▶ [PROVIDED RECORDS]

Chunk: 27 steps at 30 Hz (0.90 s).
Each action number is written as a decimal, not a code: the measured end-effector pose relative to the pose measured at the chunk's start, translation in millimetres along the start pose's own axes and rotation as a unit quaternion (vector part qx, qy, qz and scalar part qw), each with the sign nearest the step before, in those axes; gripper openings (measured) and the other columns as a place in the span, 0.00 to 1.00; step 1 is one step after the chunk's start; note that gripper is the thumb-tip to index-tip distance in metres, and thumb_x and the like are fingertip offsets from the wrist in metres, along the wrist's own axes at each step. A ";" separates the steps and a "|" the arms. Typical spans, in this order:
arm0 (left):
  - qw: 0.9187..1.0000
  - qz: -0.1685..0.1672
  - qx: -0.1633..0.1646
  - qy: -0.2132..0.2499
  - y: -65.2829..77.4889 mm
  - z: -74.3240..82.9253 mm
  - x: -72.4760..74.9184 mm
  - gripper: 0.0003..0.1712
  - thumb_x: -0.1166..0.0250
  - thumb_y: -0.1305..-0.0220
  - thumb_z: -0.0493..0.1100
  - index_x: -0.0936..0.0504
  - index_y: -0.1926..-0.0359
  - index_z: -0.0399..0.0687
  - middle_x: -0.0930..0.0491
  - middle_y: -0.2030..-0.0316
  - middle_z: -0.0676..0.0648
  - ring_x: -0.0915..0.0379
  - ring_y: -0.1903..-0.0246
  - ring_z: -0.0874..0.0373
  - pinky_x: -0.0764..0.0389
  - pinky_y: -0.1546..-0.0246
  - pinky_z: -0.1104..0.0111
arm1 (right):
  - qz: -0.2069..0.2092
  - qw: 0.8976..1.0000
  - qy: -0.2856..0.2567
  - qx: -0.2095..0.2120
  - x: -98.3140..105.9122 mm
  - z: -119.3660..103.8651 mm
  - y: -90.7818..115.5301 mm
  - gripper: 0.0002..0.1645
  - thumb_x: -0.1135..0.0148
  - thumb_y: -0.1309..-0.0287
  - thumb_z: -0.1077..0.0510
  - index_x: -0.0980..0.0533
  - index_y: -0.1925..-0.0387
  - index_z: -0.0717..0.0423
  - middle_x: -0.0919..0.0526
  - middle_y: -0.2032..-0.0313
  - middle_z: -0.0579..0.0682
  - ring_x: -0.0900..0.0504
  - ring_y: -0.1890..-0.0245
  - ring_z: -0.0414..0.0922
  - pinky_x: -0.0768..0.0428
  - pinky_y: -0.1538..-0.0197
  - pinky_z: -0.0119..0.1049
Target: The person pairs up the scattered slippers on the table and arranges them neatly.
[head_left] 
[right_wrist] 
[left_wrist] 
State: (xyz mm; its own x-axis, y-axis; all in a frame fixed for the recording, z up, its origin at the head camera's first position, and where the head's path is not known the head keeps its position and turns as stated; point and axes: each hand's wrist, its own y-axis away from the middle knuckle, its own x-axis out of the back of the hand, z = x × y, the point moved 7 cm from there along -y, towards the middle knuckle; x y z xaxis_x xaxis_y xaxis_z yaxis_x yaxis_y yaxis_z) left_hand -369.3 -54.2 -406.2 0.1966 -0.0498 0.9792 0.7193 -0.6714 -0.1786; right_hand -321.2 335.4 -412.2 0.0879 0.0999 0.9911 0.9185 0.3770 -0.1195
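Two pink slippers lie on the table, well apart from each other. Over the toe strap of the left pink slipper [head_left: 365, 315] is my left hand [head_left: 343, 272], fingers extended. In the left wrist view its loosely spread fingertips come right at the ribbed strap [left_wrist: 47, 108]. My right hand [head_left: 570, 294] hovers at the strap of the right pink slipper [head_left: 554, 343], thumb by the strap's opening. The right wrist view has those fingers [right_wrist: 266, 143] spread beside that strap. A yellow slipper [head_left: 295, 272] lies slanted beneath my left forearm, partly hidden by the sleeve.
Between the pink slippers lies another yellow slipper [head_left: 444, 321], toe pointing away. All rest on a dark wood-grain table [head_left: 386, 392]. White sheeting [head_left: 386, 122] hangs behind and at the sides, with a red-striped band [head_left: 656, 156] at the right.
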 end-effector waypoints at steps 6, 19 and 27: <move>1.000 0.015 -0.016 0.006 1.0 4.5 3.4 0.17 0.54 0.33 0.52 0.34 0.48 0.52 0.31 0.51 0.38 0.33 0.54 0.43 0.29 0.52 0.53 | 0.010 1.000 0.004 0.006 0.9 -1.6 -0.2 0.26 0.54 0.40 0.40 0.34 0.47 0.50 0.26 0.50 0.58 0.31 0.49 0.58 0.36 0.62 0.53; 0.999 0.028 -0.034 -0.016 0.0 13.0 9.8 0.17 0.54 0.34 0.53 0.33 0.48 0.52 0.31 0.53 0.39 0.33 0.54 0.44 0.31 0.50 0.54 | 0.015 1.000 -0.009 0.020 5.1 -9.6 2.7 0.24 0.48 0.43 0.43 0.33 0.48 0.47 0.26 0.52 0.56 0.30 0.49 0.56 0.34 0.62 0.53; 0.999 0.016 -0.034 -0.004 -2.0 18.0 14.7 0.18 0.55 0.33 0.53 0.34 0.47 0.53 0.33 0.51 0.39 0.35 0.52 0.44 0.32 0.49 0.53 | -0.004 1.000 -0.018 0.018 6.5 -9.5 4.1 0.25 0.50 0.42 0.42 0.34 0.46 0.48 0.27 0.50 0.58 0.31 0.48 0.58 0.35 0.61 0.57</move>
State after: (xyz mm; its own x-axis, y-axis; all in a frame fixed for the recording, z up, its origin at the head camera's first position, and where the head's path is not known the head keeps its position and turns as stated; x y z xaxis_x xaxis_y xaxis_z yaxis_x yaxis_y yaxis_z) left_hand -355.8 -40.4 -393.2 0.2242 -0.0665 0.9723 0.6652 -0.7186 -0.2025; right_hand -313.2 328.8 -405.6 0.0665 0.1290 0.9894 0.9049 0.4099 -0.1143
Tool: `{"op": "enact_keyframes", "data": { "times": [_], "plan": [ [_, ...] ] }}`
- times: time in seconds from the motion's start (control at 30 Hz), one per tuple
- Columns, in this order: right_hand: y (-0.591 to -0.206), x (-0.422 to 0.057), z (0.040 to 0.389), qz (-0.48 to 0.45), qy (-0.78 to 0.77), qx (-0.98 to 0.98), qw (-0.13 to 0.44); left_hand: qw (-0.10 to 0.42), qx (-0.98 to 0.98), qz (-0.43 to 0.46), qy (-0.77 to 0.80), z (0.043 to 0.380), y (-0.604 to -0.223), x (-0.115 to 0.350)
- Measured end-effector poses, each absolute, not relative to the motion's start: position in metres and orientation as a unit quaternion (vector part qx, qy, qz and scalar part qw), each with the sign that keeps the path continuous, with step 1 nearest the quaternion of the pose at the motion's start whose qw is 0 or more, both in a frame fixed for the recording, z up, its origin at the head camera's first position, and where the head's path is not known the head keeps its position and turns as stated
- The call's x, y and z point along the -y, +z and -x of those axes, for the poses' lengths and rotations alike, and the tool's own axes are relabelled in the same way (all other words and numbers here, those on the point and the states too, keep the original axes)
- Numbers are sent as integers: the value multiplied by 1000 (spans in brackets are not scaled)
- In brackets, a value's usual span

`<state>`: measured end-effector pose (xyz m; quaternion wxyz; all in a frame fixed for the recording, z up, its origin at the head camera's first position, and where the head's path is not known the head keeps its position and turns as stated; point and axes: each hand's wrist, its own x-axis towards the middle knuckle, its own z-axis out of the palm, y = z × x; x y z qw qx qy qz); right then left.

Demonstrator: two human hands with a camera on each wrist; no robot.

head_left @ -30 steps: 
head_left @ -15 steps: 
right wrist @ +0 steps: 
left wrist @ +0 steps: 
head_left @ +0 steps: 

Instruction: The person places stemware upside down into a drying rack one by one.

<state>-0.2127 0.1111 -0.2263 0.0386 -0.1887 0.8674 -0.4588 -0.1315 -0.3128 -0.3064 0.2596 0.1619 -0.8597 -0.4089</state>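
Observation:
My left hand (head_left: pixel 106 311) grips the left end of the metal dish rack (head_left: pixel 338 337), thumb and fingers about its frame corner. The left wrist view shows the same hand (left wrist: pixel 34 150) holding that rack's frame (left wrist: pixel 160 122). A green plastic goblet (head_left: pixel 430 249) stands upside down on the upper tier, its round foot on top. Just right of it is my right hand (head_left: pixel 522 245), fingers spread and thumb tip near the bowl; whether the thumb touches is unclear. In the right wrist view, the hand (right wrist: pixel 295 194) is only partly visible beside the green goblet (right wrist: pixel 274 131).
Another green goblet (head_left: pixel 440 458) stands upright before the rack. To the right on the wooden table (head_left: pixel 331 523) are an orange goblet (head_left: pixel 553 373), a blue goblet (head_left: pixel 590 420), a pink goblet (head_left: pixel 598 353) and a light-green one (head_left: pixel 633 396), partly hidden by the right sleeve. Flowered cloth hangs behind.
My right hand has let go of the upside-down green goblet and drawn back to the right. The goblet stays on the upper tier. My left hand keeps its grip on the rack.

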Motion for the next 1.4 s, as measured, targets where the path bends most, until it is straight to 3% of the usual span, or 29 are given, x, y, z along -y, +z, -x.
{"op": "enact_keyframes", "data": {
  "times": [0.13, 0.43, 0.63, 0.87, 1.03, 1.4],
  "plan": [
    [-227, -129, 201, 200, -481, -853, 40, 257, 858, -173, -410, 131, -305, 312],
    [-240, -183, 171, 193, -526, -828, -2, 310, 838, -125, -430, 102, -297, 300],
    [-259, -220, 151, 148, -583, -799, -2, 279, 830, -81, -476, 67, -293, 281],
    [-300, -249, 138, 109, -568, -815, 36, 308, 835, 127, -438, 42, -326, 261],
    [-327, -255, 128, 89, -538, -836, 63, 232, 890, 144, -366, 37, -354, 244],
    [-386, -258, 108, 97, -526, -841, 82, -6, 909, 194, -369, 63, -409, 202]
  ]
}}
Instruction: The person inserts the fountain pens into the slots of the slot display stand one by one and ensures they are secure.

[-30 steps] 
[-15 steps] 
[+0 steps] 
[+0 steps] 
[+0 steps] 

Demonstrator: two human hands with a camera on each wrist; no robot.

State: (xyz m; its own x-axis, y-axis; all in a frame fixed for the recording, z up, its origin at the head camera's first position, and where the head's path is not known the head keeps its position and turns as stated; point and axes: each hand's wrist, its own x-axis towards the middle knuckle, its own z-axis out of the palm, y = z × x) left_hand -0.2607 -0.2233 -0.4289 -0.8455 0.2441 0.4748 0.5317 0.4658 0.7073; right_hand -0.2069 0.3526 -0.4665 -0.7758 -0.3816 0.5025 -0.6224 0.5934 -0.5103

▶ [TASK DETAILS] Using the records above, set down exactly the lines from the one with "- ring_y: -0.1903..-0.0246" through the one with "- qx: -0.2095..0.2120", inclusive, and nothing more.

▶ [REPLY]
  - ring_y: -0.1903..-0.0246
  - ring_z: -0.0874..0.0373
  - pinky_x: -0.0764..0.0389
  - pinky_y: -0.1546..-0.0246
  - pinky_z: -0.1104..0.0111
arm1 (right):
  - qz: -0.2069..0.2092
  - qw: 0.8976..1.0000
  - qy: -0.2856..0.2567
  - qx: -0.2095..0.2120

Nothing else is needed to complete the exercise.